• _Working data_
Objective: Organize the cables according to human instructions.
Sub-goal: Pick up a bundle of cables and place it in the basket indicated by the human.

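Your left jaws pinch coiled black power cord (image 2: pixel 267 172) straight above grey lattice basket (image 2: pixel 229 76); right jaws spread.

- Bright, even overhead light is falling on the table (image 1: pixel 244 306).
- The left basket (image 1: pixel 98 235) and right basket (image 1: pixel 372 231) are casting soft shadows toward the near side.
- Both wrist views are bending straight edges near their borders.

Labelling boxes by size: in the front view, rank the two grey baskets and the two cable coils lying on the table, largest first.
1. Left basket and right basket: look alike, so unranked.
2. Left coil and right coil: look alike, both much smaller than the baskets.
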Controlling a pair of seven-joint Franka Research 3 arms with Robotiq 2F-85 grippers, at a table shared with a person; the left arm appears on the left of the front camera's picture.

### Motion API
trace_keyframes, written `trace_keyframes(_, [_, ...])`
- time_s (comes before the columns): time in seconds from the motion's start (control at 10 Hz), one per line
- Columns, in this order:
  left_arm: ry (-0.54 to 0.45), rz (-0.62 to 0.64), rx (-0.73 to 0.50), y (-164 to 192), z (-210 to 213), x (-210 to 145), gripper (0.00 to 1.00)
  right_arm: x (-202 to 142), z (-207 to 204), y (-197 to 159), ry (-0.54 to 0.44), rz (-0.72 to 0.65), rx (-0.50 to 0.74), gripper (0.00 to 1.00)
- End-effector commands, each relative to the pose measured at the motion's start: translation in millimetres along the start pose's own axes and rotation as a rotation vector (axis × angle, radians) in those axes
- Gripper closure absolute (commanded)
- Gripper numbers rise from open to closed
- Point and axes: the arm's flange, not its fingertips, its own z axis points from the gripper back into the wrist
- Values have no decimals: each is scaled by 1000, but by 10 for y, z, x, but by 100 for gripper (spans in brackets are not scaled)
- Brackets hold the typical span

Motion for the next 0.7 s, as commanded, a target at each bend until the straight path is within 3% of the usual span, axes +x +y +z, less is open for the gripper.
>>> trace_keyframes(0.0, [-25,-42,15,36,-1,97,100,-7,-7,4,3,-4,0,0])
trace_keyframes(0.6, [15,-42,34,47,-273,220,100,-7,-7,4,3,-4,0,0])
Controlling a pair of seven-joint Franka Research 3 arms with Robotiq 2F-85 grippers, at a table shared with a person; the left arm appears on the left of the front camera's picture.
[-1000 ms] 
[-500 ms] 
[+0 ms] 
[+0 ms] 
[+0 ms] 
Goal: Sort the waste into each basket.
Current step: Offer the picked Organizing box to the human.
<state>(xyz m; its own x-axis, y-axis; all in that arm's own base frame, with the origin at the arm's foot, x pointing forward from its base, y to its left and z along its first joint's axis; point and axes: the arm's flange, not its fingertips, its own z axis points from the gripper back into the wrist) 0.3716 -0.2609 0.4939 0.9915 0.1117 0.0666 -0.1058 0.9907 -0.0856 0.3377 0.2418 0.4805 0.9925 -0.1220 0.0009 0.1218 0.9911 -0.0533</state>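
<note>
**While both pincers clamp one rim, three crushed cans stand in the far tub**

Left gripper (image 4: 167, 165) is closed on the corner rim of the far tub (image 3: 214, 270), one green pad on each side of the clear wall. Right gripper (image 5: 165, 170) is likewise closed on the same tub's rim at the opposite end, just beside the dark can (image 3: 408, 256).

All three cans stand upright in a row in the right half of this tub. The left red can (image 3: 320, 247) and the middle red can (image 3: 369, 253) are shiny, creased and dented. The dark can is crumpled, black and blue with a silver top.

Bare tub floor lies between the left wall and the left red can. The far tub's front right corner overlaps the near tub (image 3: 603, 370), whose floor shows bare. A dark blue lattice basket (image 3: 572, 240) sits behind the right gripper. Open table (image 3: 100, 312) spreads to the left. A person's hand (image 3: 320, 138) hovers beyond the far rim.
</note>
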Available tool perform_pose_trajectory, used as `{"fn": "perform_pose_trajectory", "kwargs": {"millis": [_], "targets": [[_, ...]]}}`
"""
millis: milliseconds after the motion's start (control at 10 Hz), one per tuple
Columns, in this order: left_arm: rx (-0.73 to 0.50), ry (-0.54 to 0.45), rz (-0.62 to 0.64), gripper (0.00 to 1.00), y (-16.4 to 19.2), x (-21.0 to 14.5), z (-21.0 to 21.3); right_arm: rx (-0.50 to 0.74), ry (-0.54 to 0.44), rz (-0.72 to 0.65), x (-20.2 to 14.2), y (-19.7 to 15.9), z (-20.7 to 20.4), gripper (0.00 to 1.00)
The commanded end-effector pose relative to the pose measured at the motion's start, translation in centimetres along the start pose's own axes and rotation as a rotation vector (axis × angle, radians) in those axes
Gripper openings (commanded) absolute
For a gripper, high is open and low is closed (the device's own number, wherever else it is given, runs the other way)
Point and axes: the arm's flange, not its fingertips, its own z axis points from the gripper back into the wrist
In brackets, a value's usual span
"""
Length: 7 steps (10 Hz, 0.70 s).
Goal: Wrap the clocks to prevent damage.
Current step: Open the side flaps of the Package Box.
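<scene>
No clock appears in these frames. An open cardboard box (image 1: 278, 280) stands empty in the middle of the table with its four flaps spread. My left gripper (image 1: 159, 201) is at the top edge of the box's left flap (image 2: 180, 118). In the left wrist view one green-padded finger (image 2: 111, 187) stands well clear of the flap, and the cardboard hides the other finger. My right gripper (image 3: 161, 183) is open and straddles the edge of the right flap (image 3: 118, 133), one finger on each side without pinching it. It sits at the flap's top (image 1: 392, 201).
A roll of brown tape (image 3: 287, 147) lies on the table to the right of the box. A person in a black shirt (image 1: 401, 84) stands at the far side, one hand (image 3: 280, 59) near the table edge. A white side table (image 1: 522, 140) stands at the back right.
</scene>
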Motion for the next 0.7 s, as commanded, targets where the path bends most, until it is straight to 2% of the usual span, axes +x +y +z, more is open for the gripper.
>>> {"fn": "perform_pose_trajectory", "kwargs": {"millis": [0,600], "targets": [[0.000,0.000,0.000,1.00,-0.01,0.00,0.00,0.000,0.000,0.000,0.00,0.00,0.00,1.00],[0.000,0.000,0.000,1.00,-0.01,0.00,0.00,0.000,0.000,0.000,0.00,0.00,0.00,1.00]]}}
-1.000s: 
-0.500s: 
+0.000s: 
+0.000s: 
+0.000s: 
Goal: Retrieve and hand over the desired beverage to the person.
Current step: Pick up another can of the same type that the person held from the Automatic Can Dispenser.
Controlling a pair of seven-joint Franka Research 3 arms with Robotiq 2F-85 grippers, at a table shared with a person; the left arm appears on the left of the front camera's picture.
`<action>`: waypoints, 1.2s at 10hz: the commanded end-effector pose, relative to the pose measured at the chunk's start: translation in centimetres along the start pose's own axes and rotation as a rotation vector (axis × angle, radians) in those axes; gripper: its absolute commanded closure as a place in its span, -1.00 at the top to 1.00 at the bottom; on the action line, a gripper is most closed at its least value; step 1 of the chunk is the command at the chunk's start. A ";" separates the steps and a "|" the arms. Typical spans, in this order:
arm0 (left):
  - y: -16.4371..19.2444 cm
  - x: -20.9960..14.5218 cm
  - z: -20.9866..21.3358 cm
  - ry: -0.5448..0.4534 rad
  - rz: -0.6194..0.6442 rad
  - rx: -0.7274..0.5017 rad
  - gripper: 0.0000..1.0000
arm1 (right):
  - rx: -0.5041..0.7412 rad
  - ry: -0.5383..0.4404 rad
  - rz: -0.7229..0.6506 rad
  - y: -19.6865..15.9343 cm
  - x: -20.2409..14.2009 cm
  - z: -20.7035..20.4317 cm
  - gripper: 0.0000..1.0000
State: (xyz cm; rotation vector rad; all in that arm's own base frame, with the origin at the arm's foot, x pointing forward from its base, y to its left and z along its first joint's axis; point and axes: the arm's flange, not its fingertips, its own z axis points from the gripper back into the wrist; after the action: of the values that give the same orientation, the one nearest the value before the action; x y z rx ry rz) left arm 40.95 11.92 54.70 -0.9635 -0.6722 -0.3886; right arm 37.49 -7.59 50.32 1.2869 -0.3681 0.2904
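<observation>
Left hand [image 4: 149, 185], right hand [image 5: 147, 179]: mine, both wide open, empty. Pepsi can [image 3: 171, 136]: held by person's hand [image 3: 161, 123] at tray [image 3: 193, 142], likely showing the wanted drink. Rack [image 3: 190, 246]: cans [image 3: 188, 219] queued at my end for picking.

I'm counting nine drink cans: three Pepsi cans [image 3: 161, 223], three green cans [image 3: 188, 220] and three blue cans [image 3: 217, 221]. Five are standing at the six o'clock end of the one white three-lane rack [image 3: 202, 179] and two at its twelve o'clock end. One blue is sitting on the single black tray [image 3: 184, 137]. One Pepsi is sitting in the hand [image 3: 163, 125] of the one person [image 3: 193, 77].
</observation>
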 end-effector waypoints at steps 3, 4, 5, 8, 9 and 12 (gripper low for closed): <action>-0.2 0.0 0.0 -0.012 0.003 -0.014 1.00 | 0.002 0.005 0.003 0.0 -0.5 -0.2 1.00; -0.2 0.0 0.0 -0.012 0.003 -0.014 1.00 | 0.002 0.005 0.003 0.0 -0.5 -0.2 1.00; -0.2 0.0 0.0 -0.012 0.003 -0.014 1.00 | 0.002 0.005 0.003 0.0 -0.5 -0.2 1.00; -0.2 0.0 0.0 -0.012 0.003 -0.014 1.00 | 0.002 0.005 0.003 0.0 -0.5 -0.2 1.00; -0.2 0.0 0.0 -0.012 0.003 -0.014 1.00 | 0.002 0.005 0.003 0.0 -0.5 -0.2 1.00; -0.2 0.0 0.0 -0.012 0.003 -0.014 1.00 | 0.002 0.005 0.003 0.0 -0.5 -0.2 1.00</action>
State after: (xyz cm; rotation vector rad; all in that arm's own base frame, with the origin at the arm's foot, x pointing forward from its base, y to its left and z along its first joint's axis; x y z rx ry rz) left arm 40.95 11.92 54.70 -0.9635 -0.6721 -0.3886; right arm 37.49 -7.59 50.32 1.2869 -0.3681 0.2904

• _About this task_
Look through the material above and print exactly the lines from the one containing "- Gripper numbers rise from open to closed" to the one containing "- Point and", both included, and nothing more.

• _Solution to this task_
- Gripper numbers rise from open to closed
- Point and axes: the arm's flange, not its fingertips, its own z axis points from the gripper back into the wrist

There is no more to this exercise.